E contra a ignorância não há remédio a não ser a adesão: a gente se fazer de ignorante também e aceitar a situação. Ah! Mas ai é tortura, é o mesmo que se violentar.
Tentei então fazer a minha parte e liguei para a polícia. A policial que me atendeu me confirmou que a lei do silêncio é válida também para as noites de Natal e que ninguém tem direito de perturbar a paz urbana. As seis eu liguei outra vez para a polícia. Me deram um número de protocolo. Mas viatura alguma veio. O som rolou até as oito da manhã... daquele jeito ! no máximo!

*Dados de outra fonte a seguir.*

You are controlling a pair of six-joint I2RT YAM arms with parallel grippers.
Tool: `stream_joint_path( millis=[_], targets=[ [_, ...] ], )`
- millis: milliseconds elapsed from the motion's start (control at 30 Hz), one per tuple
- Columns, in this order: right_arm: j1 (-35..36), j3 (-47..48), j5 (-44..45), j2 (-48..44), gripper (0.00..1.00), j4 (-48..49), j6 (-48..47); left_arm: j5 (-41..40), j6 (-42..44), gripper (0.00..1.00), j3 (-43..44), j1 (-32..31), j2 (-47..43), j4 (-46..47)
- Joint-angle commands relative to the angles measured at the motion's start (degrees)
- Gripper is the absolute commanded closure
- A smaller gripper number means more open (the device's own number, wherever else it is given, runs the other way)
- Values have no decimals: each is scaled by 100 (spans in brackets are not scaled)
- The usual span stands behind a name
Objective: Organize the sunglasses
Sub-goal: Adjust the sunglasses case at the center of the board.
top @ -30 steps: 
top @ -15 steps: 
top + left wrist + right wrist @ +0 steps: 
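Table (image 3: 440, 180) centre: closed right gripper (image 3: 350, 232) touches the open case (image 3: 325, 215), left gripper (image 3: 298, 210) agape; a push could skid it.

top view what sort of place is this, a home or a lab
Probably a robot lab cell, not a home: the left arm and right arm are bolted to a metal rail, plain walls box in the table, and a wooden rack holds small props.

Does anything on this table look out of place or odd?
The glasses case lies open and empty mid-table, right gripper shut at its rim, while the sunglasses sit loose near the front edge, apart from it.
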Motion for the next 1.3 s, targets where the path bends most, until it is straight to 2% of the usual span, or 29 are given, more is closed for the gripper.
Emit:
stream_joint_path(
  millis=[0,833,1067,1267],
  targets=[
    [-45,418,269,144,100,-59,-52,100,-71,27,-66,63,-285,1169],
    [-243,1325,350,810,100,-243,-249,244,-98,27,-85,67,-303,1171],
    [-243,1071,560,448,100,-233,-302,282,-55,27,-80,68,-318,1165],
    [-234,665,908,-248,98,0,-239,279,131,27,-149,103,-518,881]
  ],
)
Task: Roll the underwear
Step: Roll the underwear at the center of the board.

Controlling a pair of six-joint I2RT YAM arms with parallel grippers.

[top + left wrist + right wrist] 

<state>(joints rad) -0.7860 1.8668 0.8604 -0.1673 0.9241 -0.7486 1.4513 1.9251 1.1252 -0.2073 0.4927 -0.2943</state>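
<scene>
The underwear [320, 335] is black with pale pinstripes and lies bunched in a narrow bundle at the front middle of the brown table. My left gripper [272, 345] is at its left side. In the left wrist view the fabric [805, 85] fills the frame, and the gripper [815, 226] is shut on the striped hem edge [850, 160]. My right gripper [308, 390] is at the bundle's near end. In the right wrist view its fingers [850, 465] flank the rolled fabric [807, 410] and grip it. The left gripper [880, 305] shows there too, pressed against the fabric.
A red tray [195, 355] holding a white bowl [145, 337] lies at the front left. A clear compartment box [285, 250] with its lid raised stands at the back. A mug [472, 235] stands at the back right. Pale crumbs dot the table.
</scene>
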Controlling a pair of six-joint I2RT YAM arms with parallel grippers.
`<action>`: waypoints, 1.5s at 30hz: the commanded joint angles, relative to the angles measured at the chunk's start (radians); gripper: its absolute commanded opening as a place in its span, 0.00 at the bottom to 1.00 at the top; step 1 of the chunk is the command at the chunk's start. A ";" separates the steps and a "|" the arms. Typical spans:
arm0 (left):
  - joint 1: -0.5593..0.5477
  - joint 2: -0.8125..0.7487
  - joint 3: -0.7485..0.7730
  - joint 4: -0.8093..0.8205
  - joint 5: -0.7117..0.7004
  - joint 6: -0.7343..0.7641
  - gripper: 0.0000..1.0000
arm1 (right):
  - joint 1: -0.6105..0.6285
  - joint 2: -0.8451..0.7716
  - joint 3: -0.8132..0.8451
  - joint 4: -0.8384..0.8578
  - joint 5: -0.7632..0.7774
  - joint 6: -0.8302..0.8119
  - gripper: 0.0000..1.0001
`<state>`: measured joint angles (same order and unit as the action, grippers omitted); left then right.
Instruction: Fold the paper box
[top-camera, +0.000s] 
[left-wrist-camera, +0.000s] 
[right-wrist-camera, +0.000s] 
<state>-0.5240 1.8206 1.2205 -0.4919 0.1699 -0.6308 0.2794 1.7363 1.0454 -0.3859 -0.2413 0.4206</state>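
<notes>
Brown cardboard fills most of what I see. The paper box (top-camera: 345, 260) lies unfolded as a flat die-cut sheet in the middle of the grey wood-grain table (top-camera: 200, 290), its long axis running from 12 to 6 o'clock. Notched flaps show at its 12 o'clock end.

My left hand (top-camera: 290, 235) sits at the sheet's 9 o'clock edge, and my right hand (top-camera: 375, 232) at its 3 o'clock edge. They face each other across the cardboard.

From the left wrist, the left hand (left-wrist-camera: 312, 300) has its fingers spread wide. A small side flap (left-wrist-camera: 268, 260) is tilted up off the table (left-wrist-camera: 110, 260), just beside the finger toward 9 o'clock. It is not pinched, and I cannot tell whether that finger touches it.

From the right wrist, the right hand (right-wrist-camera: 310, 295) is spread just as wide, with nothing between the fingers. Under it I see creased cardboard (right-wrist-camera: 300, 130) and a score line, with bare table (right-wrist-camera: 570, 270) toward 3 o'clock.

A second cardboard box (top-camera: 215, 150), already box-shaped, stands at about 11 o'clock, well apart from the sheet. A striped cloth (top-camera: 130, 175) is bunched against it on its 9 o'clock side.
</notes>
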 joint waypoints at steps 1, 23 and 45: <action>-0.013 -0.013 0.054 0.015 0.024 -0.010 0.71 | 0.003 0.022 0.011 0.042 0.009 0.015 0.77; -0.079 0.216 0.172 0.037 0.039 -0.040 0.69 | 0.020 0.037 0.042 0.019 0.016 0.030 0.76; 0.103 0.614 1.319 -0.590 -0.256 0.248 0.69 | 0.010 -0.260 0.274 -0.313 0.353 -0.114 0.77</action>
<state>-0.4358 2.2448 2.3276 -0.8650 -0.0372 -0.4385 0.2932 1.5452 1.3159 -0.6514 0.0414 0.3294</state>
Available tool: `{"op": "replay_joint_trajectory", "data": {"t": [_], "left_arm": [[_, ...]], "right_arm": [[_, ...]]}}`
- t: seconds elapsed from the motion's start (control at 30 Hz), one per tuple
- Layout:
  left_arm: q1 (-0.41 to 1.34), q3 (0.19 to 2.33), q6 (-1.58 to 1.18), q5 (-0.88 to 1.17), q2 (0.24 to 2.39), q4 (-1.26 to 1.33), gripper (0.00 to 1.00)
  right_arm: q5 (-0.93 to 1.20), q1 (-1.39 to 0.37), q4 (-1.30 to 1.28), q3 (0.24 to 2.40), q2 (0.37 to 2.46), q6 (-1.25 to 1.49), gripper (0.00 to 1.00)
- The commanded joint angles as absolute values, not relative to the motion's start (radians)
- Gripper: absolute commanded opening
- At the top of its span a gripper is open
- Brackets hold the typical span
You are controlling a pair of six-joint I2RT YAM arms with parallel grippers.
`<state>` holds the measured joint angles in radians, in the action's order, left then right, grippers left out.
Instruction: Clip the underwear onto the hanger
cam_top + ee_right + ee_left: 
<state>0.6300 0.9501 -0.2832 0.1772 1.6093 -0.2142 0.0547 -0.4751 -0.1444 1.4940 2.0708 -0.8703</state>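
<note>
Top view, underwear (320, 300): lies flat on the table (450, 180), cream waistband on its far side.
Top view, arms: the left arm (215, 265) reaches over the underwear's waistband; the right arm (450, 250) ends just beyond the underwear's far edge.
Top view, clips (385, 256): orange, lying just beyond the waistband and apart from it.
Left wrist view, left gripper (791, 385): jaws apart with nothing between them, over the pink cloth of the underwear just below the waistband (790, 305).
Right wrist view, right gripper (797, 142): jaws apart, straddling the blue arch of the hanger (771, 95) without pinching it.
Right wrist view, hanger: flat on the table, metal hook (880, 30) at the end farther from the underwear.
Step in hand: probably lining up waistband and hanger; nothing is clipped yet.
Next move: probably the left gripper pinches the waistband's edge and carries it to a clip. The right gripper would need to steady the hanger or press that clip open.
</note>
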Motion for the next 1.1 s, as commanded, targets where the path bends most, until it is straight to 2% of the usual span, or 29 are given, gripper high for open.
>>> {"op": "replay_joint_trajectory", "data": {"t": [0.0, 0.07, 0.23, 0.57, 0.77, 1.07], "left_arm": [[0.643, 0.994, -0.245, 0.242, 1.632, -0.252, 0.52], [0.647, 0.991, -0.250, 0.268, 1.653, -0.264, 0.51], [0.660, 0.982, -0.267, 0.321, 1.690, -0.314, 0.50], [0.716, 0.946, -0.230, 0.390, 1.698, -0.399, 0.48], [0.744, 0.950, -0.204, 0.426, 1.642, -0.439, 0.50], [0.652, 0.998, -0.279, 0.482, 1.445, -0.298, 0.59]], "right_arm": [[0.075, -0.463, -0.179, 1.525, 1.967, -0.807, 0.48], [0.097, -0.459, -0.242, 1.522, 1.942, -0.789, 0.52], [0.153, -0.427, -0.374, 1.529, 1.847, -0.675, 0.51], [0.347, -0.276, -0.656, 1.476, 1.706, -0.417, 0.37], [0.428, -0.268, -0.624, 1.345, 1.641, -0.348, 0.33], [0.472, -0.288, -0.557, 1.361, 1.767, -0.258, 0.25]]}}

O rapaz também ligou pra polícia e disse que eu o havia agredido e que eu era detestada pela rua inteira. Pra uns eu sou uma "vagabunda" que insiste que a rua fique limpa e que as pessoas só coloquem seus lixos na calçada perto da hora da passagem do caminhão que recolhe. Para outros meu problema é o mesmo: eu sempre peço que abaixem o som se isso estiver me incomodando muito. Para um outro eu sou intransigente porque não o permiti colocar ferros de frente á minha casa para ele guardar uma vaga permanente para o carro da namorada. Outro porque eu não deixo que ele estacione a moto dele na minha calçada, que já é estreita. Moto não se estaciona em calçada! Eu já abri mão da vaga de frente á minha garagem por que eu não tenho carro. Mas ninguém entende que de frente a uma garagem não é permitido estacionar e que eu não tenho carro mas tenho o direito de usar minha garagem . Olha... é cansativo viver em um país onde o certo é errado e a ignorância impera. O que fazer? Eu sou brasileira e tudo que eu mais quero é ver meu país alcançar para um nível legal de sabedoria na convivência social onde as pessoas respeitem os direitos de cada um . Mas tá difícil ! Moral da história : eu deveria ter ficado na minha, mesmo sem conseguir dormir e no dia seguinte dar bom dia pro vizinho que me tirou o sono e que não hesitaria um instante em fazer isso todos os fins de semana. Agora eu tenho que conviver com o risco dele, ou da mãe dele (tão ignorante quanto ele) de me acertarem um "cascudo" como ela já anunciou bem alto para que eu e todos escutassem. Agora corro o risco de ser insultada a cada vez que eu passar pela porta da casa que eles ocupam. Onde está o erro? Eu devo aceitar que joguem o lixo nas ruas, que estacionem de frente á minha garagem, que coloquem a musica alta bem na minha janela que me impede ate´de ouvir minha televisão ou falar ao telefone ,que eu permita que me xinguem toda porque tem uma moto que estacionaram na minha calçada impedindo a passagem das pessoas e eu levar a culpa? Tem alguma coisa errada... "Sou eu o bárbaro", já dizia Rousseau. Pois nesse Natal, foi o "espírito do porco" que baixou e não o espírito natalino!